#### Problem to work on
The whole listing should come back exactly as written, except for the pictures.

:::

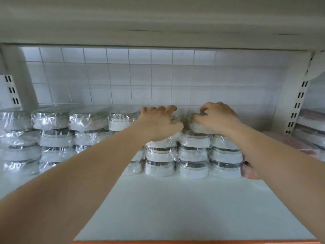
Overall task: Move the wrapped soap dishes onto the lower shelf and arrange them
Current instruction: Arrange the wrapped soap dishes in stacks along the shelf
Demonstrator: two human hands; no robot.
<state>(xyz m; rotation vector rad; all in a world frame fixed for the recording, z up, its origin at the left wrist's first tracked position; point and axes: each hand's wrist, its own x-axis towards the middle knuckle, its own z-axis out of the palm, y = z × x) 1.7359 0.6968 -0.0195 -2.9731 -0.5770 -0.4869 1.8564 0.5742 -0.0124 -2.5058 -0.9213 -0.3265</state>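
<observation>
**Both hands on top of the soap dish stacks**

Person reaching deep into a white shelf [184,208], both arms out. Wrapped soap dishes [193,155] sit stacked in columns along the back, against the tiled wall [123,76], several high, white w/ a dark band, each in crinkly clear film.

Left hand [158,120] lies on the top dish [123,121] of a stack near the middle of the row, fingers spread and only slightly bent, reaching over its far edge; thumb points toward the other hand. Looks like pressing/steadying, not a proper grip.

Right hand [218,117] is just beside it, on the top wrapped dish [195,126] of the next stack over. Fingers curled, pinching at the plastic film on the dish's top.

More stacks run off to the left of the hands, approx. same height. To the right of the stacks, pinkish wrapped items [249,171], blurry, can't tell what. Slotted upright [299,103] stands beyond those. Orange edge strip [193,242] at the shelf front.
</observation>
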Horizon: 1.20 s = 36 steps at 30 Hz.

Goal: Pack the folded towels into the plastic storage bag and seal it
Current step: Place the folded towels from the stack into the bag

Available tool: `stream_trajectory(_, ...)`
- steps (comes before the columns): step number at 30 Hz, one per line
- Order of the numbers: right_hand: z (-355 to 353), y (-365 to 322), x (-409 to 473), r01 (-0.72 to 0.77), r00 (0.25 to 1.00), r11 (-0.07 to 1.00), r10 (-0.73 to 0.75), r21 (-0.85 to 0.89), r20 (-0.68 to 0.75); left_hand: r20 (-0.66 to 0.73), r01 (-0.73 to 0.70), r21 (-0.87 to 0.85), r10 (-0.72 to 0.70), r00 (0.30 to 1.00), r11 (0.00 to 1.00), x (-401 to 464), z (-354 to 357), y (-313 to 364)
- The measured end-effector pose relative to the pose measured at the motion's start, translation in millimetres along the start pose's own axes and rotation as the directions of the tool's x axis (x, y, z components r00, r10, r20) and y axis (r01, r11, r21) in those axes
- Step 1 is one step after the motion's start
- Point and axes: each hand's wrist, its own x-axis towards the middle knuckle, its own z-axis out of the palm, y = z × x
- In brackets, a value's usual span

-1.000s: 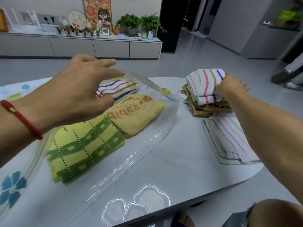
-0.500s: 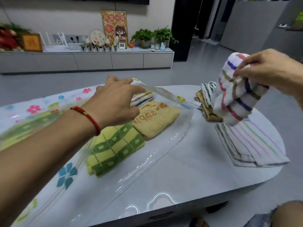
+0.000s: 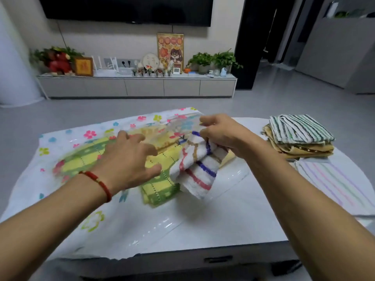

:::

#### Exercise response
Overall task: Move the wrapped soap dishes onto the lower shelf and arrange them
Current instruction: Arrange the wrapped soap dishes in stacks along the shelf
Demonstrator: two human hands; no robot.
<state>(xyz m; rotation vector rad; all in a world frame fixed for the recording, z up, its origin at the left wrist's first tracked position; point and axes: each hand's wrist, its own x-axis towards the middle knuckle, its own z-axis out of the palm, y = z × x) 1.7359 0.6968 -0.0195 -2.9731 -0.5770 -0.4869 1.8564 0.5742 -0.0124 -2.5058 -0.9213 -0.3265</state>
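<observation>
**Both hands on top of the soap dish stacks**

Person reaching deep into a white shelf [184,208], both arms out. Wrapped soap dishes [193,155] sit stacked in columns along the back, against the tiled wall [123,76], several high, white w/ a dark band, each in crinkly clear film.

Left hand [158,120] lies on the top dish [123,121] of a stack near the middle of the row, fingers spread and only slightly bent, reaching over its far edge; thumb points toward the other hand. Looks like pressing/steadying, not a proper grip.

Right hand [218,117] is just beside it, on the top wrapped dish [195,126] of the next stack over. Fingers curled, pinching at the plastic film on the dish's top.

More stacks run off to the left of the hands, approx. same height. To the right of the stacks, pinkish wrapped items [249,171], blurry, can't tell what. Slotted upright [299,103] stands beyond those. Orange edge strip [193,242] at the shelf front.
</observation>
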Horizon: 1.20 s = 36 steps at 30 Hz.

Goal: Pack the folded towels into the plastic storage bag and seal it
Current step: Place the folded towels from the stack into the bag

Available tool: `stream_trajectory(_, ...)`
- steps (comes before the columns): step number at 30 Hz, one per line
- Order of the numbers: right_hand: z (-355 to 353), y (-365 to 322), x (-409 to 473), r01 (-0.72 to 0.77), r00 (0.25 to 1.00), r11 (-0.07 to 1.00), r10 (-0.73 to 0.75), r21 (-0.85 to 0.89), r20 (-0.68 to 0.75); left_hand: r20 (-0.66 to 0.73), r01 (-0.73 to 0.70), r21 (-0.87 to 0.85), r10 (-0.72 to 0.70), r00 (0.30 to 1.00), r11 (0.00 to 1.00), x (-401 to 464), z (-354 to 357), y (-313 to 364)
- The measured end-effector pose relative to the pose measured at the motion's start, translation in millimetres along the start pose's own axes and rotation as the directions of the tool's x axis (x, y, z components r00, r10, r20) and y axis (r01, r11, r21) in those axes
- Step 1 is one step after the motion's start
- Point and axes: each hand's wrist, its own x-axis towards the middle knuckle, its own z-axis out of the palm, y = z × x
- In brackets, a value's usual span

-1.000s: 
-0.500s: 
+0.000s: 

The exercise has been completed.